Lance Waldorf
Major, United States Army Reserve
April 18, 1968 – June 2, 2008
Age – 40
Bingham Farms, MI
Operation Enduring Freedom
414th Civil Affairs Battalion, United States Army Reserve, Lansing, MI
Became “One of 22 A Day” on June 2, 2008
MAJ Lance Waldorf died of a self inflicted gunshot wound at Great Lakes National Cemetery. He was wearing military fatigues and a handgun was found nearby. A note, a will, a backpack and photographs of Waldorf with his wife as well as friends and family were with him.
“The war had a great deal to do with this,” said Lana Waldorf, about her husband’s death. Waldorf said her husband suffered from post-traumatic stress and increasing depression after returning home from serving as a civil affairs specialist in Afghanistan. “He had nightmares,” she said. “He didn’t tell me the details. What husband wants to share the horrific ordeals of war with his wife?”
Waldorf, a chartered financial consultant for Merrill Lynch, served two tours of duty in Afghanistan and was expecting orders for a third deployment.

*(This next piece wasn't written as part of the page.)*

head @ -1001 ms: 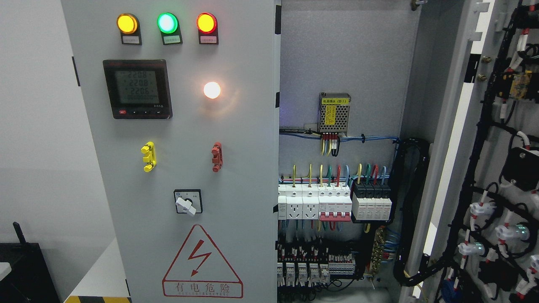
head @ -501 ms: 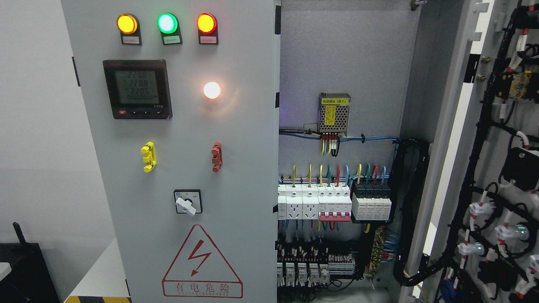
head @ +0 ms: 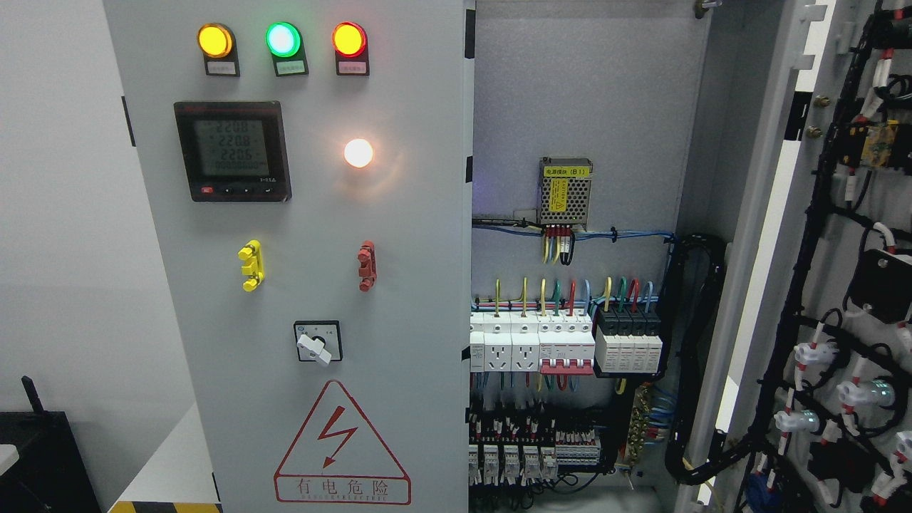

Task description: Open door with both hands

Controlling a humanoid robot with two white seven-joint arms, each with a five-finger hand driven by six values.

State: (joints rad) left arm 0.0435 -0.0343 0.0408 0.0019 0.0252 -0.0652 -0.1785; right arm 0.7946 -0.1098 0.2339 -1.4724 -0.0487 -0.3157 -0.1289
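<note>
Two doors on one cabinet: right door [head: 841, 285] swung wide open, its wired inner face nearest the camera; left door [head: 306, 256] shut. On the left door, meter [head: 233, 150] sits upper left, three lamps [head: 283, 39] above it, rotary switch [head: 318, 342] below, warning triangle [head: 342, 445] lowest. Farther back, right of the left door, breakers [head: 563, 345] line the backplate. Neither robot hand shows, so finger state cannot be told.

Bright, even room light; the frame is sharp throughout. A white lamp [head: 358, 152] on the closed door [head: 399, 285] blooms, casting a warm halo on the panel. Cabinet interior [head: 584, 107] slightly shaded, lower wiring darker.
</note>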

He returned home in March 2007 from his last assignment in Ghazni, Afghanistan, as a part of the 414th Battalion, a unit from Southfield.
She said she only learned the severity of her husband’s depression from post-traumatic stress when she discovered a document on their printer referring to an appointment at a Veterans Administration hospital.
As she reflected on his life and death from a self-inflicted gunshot wound at a veterans’ cemetery, she also knew he could not share his deep suffering with those closest to him. “His desire to be at peace in heaven was greater than the thought of enduring any more pain,” she said of her husband who twice had been deployed to Afghanistan and soon was expecting to receive orders for a third deployment.
Waldorf said she supports military efforts in Afghanistan. And one of her husband’s proudest moments in Afghanistan came in 2004, at the end of his first tour, when he was with a group of soldiers feted by villagers.
They feasted on a whole cow, an honor, and a village elder gave Lance Waldorf his ring. “The man wept openly,” Lana Waldorf recounted. “He said his children and his children’s children would remember what Lance did for his people.